__Work required__. Before returning the data, strip out the pictures and keep everything else exactly the same.

Segment Start: Data

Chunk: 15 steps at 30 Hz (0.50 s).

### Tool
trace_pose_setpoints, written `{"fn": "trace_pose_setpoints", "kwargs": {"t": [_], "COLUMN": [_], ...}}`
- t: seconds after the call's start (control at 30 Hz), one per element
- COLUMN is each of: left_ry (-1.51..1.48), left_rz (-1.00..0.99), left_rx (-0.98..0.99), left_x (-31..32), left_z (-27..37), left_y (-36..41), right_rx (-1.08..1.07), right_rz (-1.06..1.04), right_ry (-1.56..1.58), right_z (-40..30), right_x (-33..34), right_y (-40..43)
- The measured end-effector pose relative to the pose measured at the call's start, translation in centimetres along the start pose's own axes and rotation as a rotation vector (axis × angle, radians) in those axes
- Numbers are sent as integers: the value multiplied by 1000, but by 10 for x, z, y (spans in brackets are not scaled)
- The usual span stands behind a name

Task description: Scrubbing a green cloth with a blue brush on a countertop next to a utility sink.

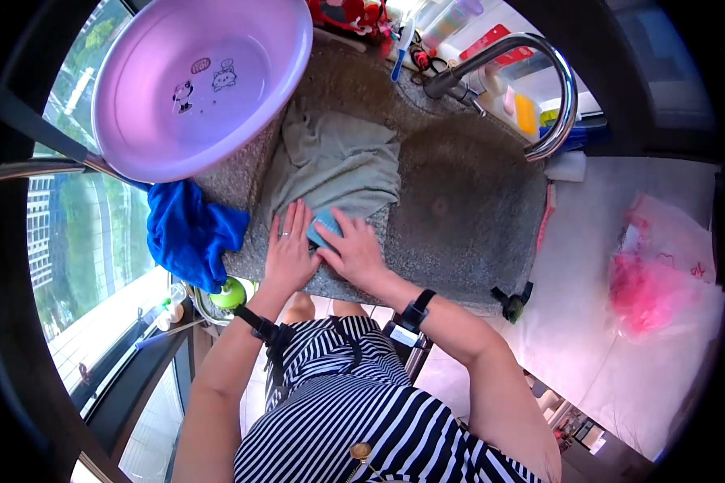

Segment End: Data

__Solution to this exercise__.
Chunk: 15 steps at 30 Hz (0.50 s).

### Tool
trace_pose_setpoints, written `{"fn": "trace_pose_setpoints", "kwargs": {"t": [_], "COLUMN": [_], ...}}`
- t: seconds after the call's start (control at 30 Hz), one per element
- COLUMN is each of: left_ry (-1.51..1.48), left_rz (-1.00..0.99), left_rx (-0.98..0.99), left_x (-31..32), left_z (-27..37), left_y (-36..41), right_rx (-1.08..1.07), right_rz (-1.06..1.04), right_ry (-1.56..1.58), right_z (-40..30), right_x (-33..34), right_y (-40..43)
- The measured end-effector pose relative to the pose measured at the call's start, translation in centimetres along the start pose's own axes and rotation as a rotation vector (axis × angle, radians) in those axes
- Numbers are sent as integers: the value multiplied by 1000, but by 10 for x, z, y (spans in brackets are not scaled)
- The usual span stands behind a name

Task description: Scrubbing a green cloth with a blue brush on a countertop next to a utility sink.

That concludes the output for this exercise.